A directory is only as good as its data. We allow users to submit new locations, but every submission goes through a review queue before publishing.

The submission flow:

  1. User fills out a submission form (name, description, location on map, photos, category, tags).
  2. Submission enters a review queue with status “pending.”
  3. A moderator reviews for accuracy, quality of photos, completeness of description, and duplicate checking.
  4. If approved, the listing is published. If rejected, the user gets feedback on what to improve.

Duplicate detection is important. We check for duplicates in two ways:

Name similarity. Using PostgreSQL’s pg_trgm extension for trigram-based fuzzy matching:

create extension if not exists pg_trgm;

-- Find potential duplicates by name
select id, name, similarity(name, 'Playa Zicatela') as sim
from locations
where similarity(name, 'Playa Zicatela') > 0.4
order by sim desc
limit 5;

Geographic proximity. If a submission is within 100 meters of an existing location, it is likely a duplicate:

select id, name
from locations
where ST_DWithin(
  geom,
  ST_SetSRID(ST_MakePoint(-97.0484, 15.8582), 4326)::geography,
  100
);

Both checks run automatically when a submission is created, and potential duplicates are flagged for the moderator.

Content Strategy for Long-Term Growth

The technical foundation is important, but a directory ultimately grows through content.

Seed content aggressively. We launched with 150+ locations that we researched ourselves.

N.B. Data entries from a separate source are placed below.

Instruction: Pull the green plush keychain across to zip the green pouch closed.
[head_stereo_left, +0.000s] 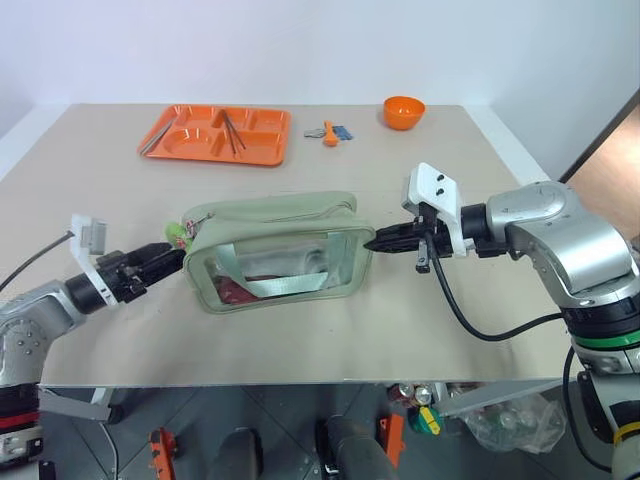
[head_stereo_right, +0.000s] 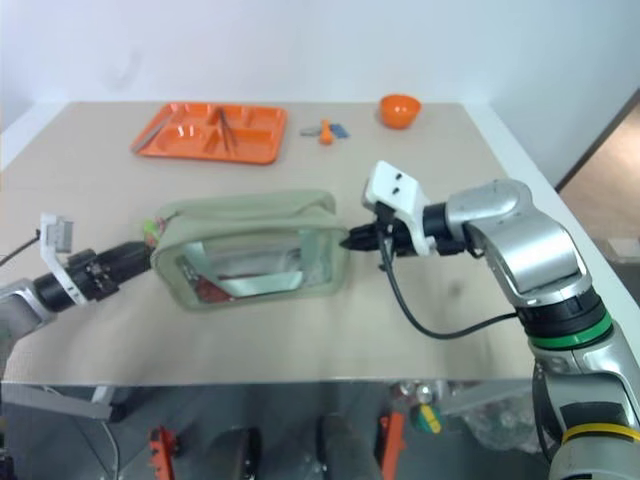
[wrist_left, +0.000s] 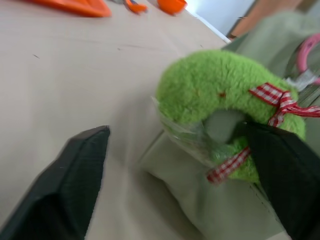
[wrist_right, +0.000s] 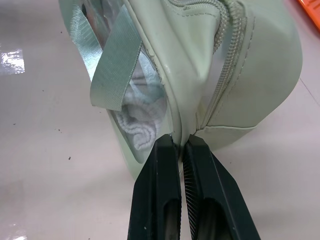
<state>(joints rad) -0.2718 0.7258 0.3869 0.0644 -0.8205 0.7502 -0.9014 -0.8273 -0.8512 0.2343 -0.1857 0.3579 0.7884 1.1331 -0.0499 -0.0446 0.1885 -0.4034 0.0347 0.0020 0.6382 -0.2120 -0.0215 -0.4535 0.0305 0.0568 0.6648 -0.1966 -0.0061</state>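
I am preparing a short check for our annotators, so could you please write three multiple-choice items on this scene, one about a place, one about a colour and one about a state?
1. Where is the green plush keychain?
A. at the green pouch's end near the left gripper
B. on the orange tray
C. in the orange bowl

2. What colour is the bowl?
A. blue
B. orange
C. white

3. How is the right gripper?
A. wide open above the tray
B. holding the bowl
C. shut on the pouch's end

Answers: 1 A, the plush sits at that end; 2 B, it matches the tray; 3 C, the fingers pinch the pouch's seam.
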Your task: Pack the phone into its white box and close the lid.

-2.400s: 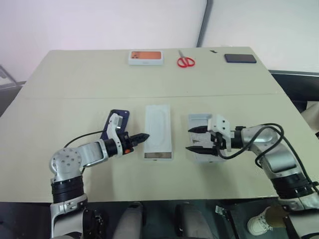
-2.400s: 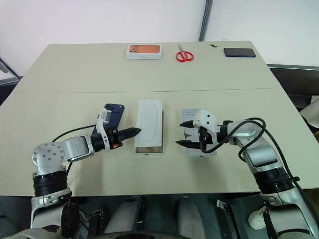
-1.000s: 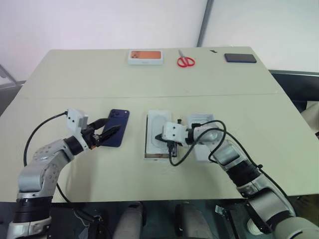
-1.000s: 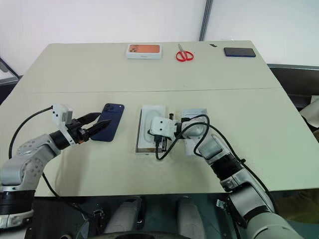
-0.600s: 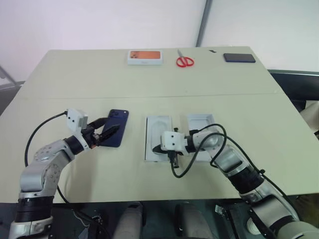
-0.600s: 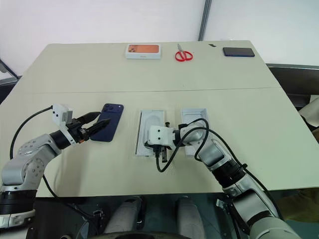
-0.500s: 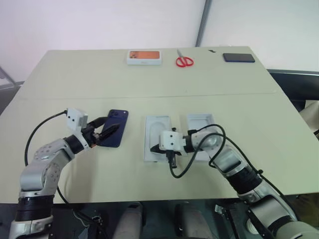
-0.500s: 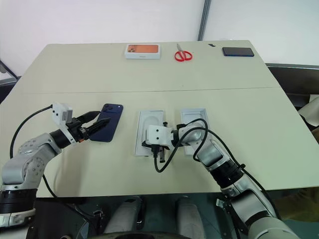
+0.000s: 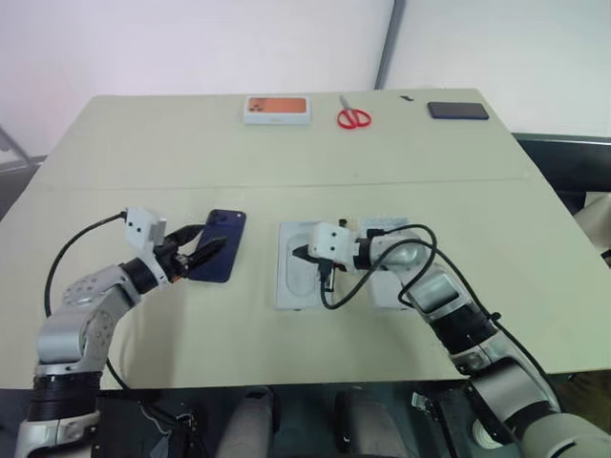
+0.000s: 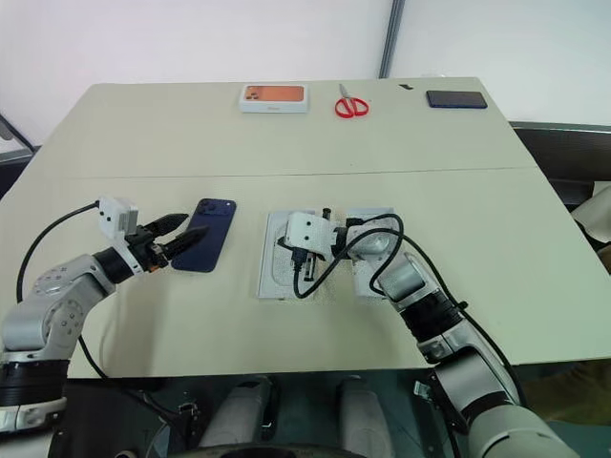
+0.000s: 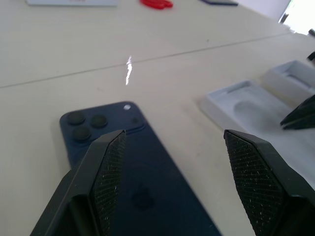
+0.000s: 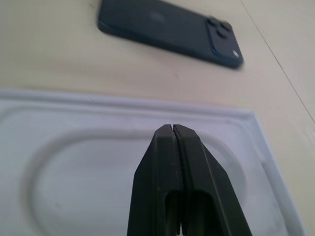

A directory with 10 listings does not attract users or search engines. You need critical mass before organic growth kicks in.

Unique descriptions, not templates. Google’s helpful content update penalizes thin, template-generated directory pages. Every location page needs a unique description. If your copy could be swapped with another listing and nobody would notice, it is not good enough.

Blog content for top-of-funnel traffic. Guides like “Best Photography Spots in Mexico City” capture informational search queries and funnel readers into the directory. We covered our approach to content-driven sites in Building Modern Web Apps with Astro.

Search results listing page showing filtered and sorted directory entries

Lessons from Building a Directory

Data quality beats data quantity. 200 well-documented locations outperform 2,000 thin listings with a name and an address. Quality is what keeps users coming back and what Google rewards.

SEO structure is a day-one decision. Your URL hierarchy, page structure, and structured data markup are difficult to change once Google has indexed thousands of pages. Get it right at launch.

Geographic search needs PostGIS. Do not try to implement radius search with raw latitude/longitude math in application code. PostGIS exists for this reason and it is available on Supabase out of the box.

User submissions need moderation. An unmoderated directory quickly fills with spam, duplicates, and low-quality listings that degrade the experience for everyone. Budget for moderation tooling and human review time.